_Brief_
Look through the data below. Collect every line where the word "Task" occurs.

_Dataset records_
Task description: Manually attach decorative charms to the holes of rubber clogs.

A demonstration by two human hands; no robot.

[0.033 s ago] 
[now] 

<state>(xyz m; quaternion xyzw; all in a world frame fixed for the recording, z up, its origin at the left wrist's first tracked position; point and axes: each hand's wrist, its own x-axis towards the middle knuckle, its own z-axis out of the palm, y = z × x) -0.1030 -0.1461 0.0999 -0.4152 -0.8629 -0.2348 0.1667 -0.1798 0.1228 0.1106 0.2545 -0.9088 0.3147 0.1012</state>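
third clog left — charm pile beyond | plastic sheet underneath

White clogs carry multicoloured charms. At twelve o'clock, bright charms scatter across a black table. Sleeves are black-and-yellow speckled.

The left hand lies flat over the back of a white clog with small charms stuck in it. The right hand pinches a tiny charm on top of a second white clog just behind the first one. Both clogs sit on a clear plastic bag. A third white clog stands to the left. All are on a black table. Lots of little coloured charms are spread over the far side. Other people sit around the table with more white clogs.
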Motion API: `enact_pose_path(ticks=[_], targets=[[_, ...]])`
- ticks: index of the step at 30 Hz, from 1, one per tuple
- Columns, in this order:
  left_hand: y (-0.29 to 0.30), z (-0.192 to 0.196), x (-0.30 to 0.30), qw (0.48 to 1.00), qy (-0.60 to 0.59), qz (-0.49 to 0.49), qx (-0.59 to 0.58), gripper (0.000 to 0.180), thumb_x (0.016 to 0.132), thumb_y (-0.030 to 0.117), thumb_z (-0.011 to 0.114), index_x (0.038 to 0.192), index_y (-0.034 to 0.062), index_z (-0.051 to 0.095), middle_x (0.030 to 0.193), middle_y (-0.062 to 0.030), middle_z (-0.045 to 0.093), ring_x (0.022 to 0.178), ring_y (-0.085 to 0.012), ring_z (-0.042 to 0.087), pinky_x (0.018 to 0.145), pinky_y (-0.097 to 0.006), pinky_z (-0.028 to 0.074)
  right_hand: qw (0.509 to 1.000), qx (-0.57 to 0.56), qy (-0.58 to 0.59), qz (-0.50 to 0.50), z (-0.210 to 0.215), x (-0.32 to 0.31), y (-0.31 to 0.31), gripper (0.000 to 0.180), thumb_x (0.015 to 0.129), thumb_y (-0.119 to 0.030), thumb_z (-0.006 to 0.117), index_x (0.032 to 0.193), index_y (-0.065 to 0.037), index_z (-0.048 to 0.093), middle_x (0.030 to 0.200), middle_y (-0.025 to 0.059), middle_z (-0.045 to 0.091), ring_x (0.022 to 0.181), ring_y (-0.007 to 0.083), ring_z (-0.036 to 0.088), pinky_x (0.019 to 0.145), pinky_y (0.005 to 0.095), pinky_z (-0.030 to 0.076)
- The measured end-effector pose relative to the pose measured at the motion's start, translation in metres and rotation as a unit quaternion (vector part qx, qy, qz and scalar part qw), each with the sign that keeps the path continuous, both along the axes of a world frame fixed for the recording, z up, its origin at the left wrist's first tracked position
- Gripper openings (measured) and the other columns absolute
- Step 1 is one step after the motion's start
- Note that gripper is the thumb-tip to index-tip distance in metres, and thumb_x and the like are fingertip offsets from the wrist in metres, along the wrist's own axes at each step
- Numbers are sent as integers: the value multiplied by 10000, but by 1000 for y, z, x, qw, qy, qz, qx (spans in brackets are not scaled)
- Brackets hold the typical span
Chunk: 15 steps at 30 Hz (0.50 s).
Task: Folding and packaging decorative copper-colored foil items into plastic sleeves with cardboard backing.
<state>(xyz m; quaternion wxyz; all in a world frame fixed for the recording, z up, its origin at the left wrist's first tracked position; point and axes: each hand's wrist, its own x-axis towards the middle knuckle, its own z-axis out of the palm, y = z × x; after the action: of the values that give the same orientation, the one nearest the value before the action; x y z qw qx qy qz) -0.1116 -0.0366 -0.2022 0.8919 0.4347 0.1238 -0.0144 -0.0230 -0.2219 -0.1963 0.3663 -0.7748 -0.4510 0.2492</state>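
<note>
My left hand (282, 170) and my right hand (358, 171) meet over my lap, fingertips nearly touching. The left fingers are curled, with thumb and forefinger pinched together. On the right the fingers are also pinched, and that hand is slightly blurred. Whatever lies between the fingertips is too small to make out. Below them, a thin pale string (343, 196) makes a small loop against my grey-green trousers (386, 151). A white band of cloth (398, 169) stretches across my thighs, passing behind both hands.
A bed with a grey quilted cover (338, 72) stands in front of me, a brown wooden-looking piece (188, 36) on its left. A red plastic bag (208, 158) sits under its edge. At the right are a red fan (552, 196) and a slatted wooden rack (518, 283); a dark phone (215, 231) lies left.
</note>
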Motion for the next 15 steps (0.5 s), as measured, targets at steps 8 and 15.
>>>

_Worked solution_
Task description: Manually attach decorative charms to the holes of rubber clogs.
Task: Folding and packaging decorative copper-colored foil items into plastic sleeves with cardboard backing.

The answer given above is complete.